-- Supplied information follows --

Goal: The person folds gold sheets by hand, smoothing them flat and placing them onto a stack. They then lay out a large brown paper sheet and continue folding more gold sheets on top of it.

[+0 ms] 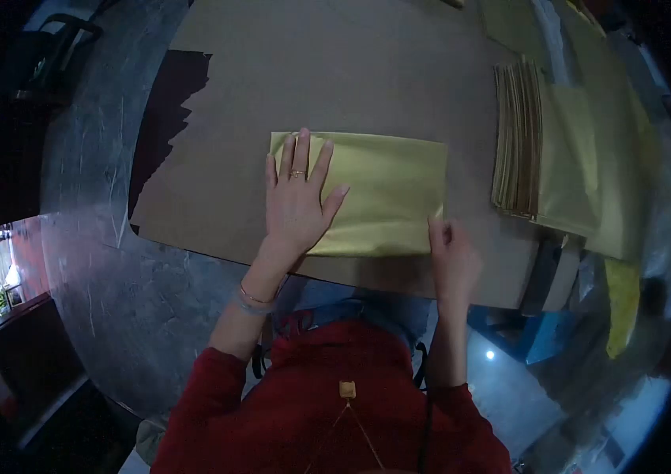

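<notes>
The left hand's (297, 207) fingers spread flat over one end of the gold sheet (383, 193); the right hand's (455, 257) curl at its near right corner, pinch unclear. Shiny, faintly creased and roughly rectangular, it lies on the brown tabletop (351, 79)

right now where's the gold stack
Head view: the gold stack lies on the right side of the table, beyond and right of the right hand.

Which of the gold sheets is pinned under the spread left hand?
The gold sheet lying apart from the stack, between the two forearms' reach: the left hand rests flat on its left end. The stacked ones lie farther right.
</notes>
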Tool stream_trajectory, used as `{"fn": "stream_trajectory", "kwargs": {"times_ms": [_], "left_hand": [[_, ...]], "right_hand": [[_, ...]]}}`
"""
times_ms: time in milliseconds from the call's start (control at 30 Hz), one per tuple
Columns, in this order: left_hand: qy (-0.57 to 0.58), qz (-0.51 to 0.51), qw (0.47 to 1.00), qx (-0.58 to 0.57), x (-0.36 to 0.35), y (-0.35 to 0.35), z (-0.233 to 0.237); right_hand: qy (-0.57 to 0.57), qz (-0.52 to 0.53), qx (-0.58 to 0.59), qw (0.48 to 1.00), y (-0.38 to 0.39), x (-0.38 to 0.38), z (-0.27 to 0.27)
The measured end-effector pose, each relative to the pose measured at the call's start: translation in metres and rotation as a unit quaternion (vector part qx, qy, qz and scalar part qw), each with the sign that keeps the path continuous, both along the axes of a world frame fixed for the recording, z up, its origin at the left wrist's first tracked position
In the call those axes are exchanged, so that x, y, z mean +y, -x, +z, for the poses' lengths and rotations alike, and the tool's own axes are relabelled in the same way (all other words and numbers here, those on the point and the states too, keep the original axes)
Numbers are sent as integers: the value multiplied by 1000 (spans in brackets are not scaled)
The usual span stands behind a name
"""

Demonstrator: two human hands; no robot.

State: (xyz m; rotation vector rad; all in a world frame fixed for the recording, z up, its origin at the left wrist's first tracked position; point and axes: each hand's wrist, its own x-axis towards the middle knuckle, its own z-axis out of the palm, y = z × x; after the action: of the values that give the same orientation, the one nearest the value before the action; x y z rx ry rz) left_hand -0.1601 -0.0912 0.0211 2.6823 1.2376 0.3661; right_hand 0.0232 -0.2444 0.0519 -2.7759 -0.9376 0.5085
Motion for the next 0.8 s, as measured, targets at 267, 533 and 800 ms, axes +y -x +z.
{"fn": "stream_trajectory", "kwargs": {"times_ms": [267,533,800], "left_hand": [[-4,0,1000,8,-1,0,0],[-22,4,1000,-4,-2,0,-4],[-6,11,1000,18,-7,0,0]], "right_hand": [[-243,192,-120,943,1,55,5],[-199,359,-117,905,0,95,-24],[-216,349,-153,899,4,96,-37]]}}
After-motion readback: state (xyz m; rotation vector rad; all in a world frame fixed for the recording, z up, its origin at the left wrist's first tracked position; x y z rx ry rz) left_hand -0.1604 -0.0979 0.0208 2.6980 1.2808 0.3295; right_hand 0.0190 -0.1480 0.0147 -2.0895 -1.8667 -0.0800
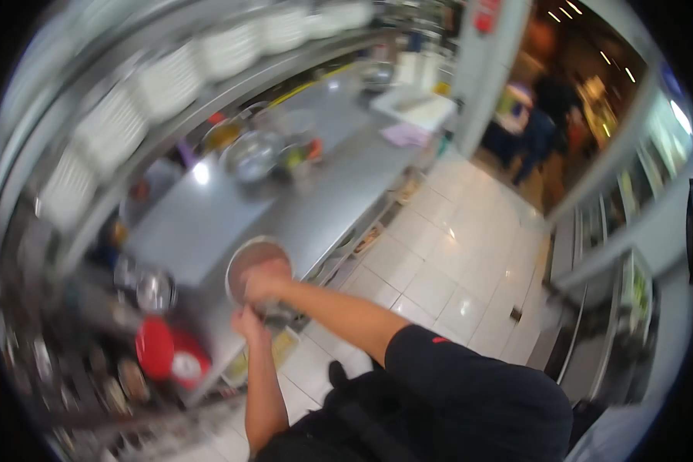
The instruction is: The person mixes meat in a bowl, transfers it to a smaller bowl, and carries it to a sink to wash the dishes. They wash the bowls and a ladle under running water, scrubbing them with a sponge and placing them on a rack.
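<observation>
Head view | bowl (236,259): left of frame centre, over counter (327,208), round, no long axis | right hand (266,280): over bowl's lower right, nearer its middle | left hand (248,323): below, by lower rim | both grips blurred, cannot tell

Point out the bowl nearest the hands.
The pale-rimmed bowl, with the right hand over it and the left hand at its near side; the large metal bowl sits farther along the worktop.
</observation>
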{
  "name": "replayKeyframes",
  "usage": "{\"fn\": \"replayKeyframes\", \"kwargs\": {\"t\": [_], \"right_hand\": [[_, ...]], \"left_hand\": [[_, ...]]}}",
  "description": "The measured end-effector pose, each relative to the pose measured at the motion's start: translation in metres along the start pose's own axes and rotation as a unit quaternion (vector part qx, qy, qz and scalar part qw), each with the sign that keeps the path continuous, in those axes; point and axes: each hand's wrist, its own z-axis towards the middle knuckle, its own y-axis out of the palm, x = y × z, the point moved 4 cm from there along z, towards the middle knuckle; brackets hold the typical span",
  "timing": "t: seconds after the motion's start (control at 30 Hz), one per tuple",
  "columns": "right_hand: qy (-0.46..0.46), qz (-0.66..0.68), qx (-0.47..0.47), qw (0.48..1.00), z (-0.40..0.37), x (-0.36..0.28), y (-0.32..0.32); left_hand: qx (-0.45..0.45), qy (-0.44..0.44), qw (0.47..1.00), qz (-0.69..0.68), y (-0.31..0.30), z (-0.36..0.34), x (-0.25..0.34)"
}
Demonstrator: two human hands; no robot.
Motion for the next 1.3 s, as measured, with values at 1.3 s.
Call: {"fn": "replayKeyframes", "kwargs": {"t": [1.3], "right_hand": [[0.453, 0.141, 0.729, 0.493, -0.804, 0.602, 0.02]], "left_hand": [[-0.786, -0.234, 0.481, 0.311, 0.55, -0.74, -0.426]]}}
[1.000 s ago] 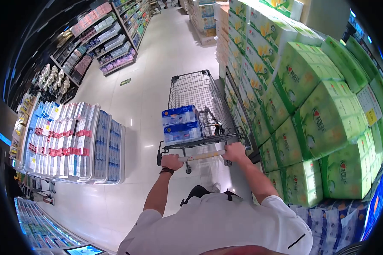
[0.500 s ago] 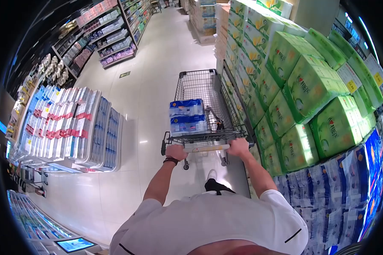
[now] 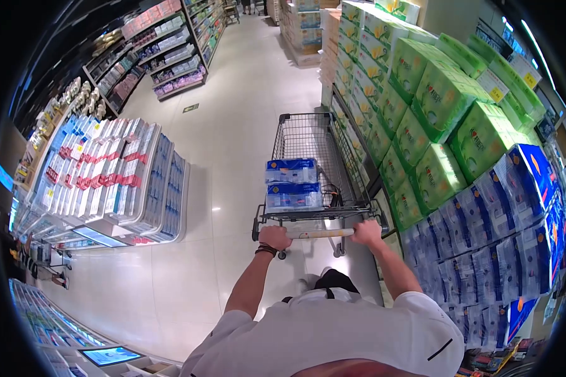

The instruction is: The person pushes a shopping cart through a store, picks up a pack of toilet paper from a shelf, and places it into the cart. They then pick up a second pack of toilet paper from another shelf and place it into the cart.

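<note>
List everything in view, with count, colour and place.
Shopping cart: one, dark grey, ahead of the person
Handle: one, pale, at the cart's near end
Blue packs: two visible, blue and clear, stacked inside the cart
Green packs: many, green, right of the cart
Wrapped packs: many, blue and whitish, lower right
Boxes: many, white, red and blue, on the left display
Shelves: several, dark, stocked, upper left
Floor marker: one, dark, aisle floor
Screen: one, bright blue, lower left
Shirt: one, white, on the person
Left hand, right hand: two, bare, gripping the handle
</note>
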Available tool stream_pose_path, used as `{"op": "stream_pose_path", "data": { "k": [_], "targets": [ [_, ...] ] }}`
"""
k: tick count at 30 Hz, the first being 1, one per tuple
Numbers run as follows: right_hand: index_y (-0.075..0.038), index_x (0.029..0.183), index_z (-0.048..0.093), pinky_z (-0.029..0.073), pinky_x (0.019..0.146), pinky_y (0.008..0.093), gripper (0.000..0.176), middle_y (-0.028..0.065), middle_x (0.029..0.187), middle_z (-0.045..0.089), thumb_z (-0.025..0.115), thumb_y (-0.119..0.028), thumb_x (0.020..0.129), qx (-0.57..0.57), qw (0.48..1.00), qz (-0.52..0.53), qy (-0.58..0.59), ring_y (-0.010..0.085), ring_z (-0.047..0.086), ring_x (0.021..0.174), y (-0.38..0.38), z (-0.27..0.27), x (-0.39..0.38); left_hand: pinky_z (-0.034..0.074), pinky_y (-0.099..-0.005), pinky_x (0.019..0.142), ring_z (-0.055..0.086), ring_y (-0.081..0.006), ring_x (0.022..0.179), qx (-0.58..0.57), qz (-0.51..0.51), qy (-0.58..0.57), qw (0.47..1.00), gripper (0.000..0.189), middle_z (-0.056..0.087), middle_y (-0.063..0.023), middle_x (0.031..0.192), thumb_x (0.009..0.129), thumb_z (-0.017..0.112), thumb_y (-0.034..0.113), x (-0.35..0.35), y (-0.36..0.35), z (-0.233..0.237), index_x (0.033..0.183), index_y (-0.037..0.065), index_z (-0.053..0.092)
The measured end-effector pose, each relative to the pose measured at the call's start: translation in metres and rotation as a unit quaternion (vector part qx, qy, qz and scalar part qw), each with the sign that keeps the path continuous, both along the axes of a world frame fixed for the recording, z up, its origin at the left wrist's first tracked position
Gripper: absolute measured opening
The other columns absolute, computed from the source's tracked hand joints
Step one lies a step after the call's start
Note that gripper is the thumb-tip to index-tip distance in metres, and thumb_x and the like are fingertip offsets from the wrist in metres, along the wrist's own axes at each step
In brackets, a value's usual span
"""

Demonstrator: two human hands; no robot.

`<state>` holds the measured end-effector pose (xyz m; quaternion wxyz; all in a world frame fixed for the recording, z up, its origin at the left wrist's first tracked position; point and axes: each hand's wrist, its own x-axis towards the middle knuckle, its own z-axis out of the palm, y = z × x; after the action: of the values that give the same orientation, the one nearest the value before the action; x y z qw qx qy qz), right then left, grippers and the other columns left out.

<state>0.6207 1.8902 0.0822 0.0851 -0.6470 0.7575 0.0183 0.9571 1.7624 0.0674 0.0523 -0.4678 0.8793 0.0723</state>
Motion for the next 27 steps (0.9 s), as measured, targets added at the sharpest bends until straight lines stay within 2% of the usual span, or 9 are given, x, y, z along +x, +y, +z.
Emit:
{"op": "stream_pose_path", "data": {
  "k": [7,13,20,21,26,27],
  "targets": [
    [-0.016,0.082,0.078,0.060,0.071,0.0467,0.035,0.0129,0.076,0.073,0.067,-0.049,0.074,-0.025,1.000,0.009,-0.012,0.0356,0.073,0.075,0.080,-0.013,0.030,0.058,-0.0454,0.073,0.074,-0.0316,0.082,0.015,-0.001,-0.010,1.000,0.036,0.076,-0.0134,0.086,0.074,0.064,0.044,0.036,0.078,0.003,0.089,0.014,0.079],
    [-0.017,0.085,0.079,0.060,0.072,0.0468,0.035,0.0129,0.078,0.074,0.067,-0.048,0.074,-0.003,1.000,-0.002,-0.031,0.0356,0.073,0.076,0.147,-0.001,0.063,0.057,-0.0453,0.065,0.073,-0.0311,0.070,-0.067,-0.002,0.017,0.998,0.037,0.073,-0.0110,0.073,0.075,0.067,0.052,0.071,0.147,-0.017,0.081,0.017,0.079],
    [-0.018,0.088,0.080,0.060,0.075,0.0456,0.035,0.0128,0.083,0.075,0.066,-0.047,0.074,0.006,0.999,0.022,-0.027,0.0343,0.074,0.081,0.236,-0.014,0.093,0.058,-0.0446,0.064,0.073,-0.0308,0.068,-0.096,-0.006,0.009,0.995,0.033,0.072,-0.0108,0.071,0.074,0.068,0.048,0.105,0.246,-0.016,0.077,0.017,0.079],
    [-0.018,0.089,0.080,0.060,0.075,0.0452,0.035,0.0126,0.083,0.075,0.066,-0.047,0.074,0.005,0.999,0.017,-0.038,0.0338,0.074,0.081,0.252,-0.015,0.098,0.058,-0.0449,0.068,0.074,-0.0310,0.075,-0.077,0.023,0.006,0.997,0.031,0.074,-0.0112,0.077,0.072,0.068,0.043,0.106,0.263,-0.014,0.081,0.015,0.079],
    [-0.018,0.092,0.080,0.060,0.076,0.0452,0.038,0.0118,0.087,0.076,0.067,-0.048,0.073,0.030,0.999,0.016,-0.040,0.0341,0.074,0.083,0.329,-0.002,0.118,0.057,-0.0443,0.065,0.073,-0.0307,0.071,-0.070,0.003,-0.002,0.998,0.030,0.074,-0.0117,0.075,0.071,0.068,0.043,0.127,0.343,-0.013,0.080,0.016,0.079],
    [-0.021,0.088,0.079,0.060,0.072,0.0430,0.033,0.0097,0.077,0.074,0.069,-0.046,0.070,-0.002,0.999,-0.002,-0.034,0.0326,0.074,0.076,0.346,-0.007,0.122,0.057,-0.0443,0.063,0.073,-0.0312,0.068,-0.072,-0.003,0.007,0.997,0.030,0.073,-0.0117,0.072,0.072,0.069,0.044,0.132,0.359,-0.017,0.077,0.016,0.078]
  ]
}}
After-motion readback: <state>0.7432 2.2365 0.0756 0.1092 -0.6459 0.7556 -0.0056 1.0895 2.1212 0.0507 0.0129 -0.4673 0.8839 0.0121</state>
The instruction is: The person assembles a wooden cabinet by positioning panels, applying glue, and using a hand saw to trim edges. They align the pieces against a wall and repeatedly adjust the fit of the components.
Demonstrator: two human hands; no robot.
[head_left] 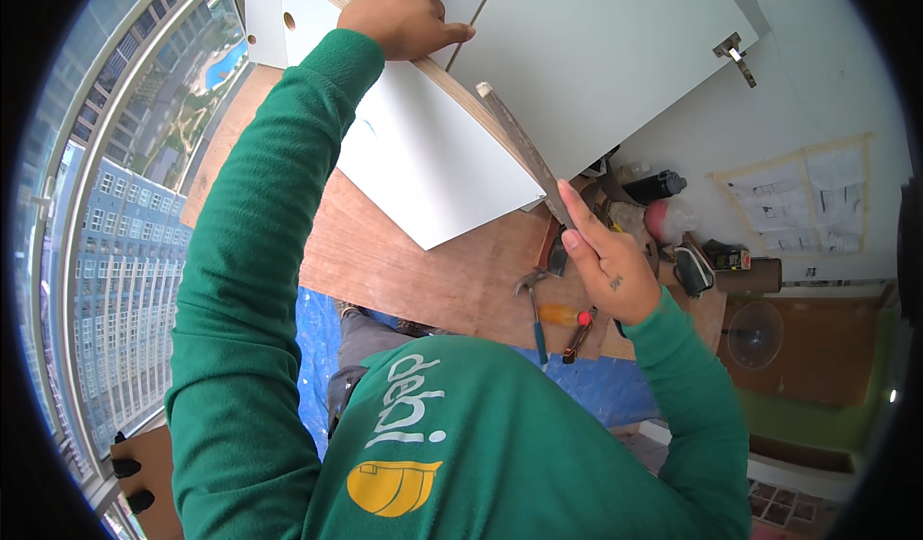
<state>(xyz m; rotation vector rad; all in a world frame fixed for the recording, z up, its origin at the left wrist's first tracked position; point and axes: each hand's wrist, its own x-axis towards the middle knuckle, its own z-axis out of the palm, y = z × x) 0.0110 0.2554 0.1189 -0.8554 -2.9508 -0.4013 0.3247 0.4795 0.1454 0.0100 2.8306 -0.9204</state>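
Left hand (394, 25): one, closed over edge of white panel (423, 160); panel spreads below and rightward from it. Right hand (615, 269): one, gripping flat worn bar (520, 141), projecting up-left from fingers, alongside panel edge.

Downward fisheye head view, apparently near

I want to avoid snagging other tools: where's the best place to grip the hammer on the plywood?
Probably the teal grip of the hammer, from the person's side, slightly from the left. The claw head points away, and the grip reaches about to the near edge of the plywood; the yellow-and-red object lies close on its right.
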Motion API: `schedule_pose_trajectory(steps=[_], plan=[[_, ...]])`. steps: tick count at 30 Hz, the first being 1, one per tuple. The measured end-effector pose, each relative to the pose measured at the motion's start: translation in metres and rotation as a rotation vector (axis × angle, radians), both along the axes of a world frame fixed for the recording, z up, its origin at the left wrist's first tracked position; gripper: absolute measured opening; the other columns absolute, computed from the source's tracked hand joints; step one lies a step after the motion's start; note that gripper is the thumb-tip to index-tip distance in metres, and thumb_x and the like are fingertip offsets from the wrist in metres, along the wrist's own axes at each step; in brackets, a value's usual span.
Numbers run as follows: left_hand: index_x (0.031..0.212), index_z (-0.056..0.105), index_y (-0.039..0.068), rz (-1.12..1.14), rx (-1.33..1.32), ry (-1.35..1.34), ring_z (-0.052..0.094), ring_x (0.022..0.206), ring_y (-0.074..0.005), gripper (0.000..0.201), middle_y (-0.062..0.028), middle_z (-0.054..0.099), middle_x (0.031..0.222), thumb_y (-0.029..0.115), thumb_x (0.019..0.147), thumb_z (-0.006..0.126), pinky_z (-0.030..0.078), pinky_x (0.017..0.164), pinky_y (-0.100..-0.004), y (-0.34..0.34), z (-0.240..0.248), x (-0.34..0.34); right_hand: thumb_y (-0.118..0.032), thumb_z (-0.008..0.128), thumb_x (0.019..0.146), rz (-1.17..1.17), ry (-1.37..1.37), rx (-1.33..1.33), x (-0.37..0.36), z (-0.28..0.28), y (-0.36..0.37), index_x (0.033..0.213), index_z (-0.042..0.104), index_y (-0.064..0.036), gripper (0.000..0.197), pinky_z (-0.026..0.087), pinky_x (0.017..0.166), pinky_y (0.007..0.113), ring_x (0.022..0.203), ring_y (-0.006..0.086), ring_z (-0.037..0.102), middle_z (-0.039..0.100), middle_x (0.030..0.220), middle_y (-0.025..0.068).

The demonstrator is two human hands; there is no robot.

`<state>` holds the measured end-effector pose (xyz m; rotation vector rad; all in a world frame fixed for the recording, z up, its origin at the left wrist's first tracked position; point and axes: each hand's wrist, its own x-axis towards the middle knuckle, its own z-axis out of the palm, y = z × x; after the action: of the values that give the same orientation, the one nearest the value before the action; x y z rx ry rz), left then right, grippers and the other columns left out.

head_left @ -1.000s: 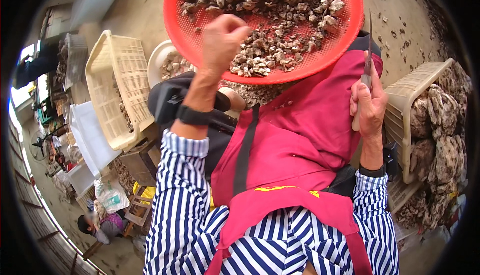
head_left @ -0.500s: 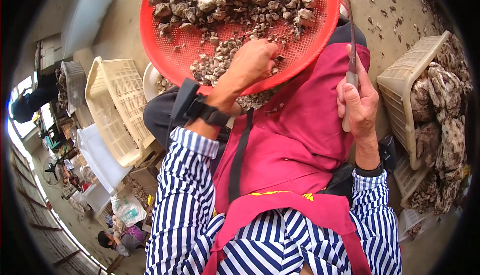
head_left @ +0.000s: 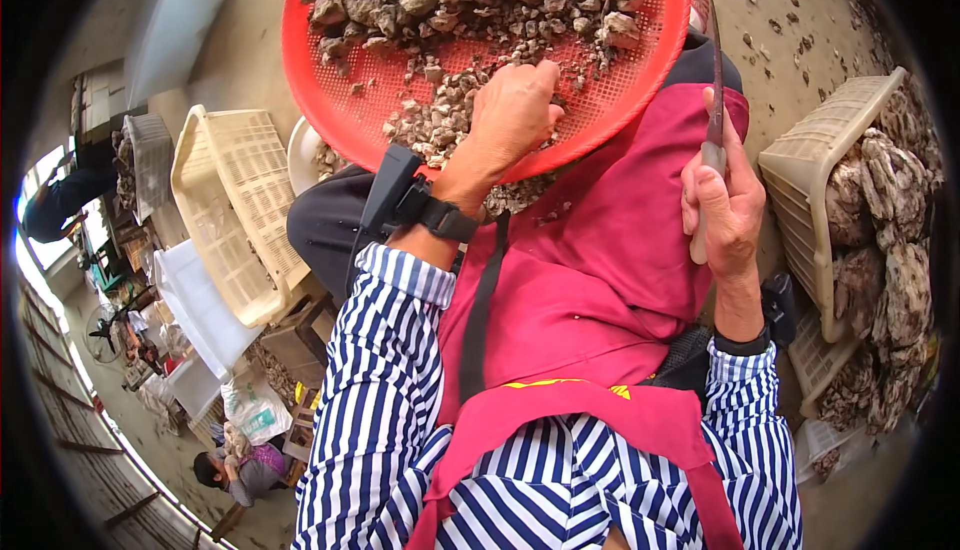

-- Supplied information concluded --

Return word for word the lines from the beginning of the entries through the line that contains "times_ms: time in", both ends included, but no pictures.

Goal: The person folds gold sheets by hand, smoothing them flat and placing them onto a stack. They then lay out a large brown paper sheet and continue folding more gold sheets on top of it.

[+0 ms] 

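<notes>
The left hand's (297, 207) fingers spread flat over one end of the gold sheet (383, 193); the right hand's (455, 257) curl at its near right corner, pinch unclear. Shiny, faintly creased and roughly rectangular, it lies on the brown tabletop (351, 79)

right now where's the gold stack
Head view: the gold stack lies on the right side of the table, beyond and right of the right hand.

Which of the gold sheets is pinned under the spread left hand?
The gold sheet lying apart from the stack, between the two forearms' reach: the left hand rests flat on its left end. The stacked ones lie farther right.
</notes>
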Tool stream_trajectory, used as `{"fn": "stream_trajectory", "kwargs": {"times_ms": [_], "left_hand": [[_, ...]], "right_hand": [[_, ...]]}}`
"""
times_ms: time in milliseconds from the call's start (control at 30 Hz), one per tuple

The response is now finished.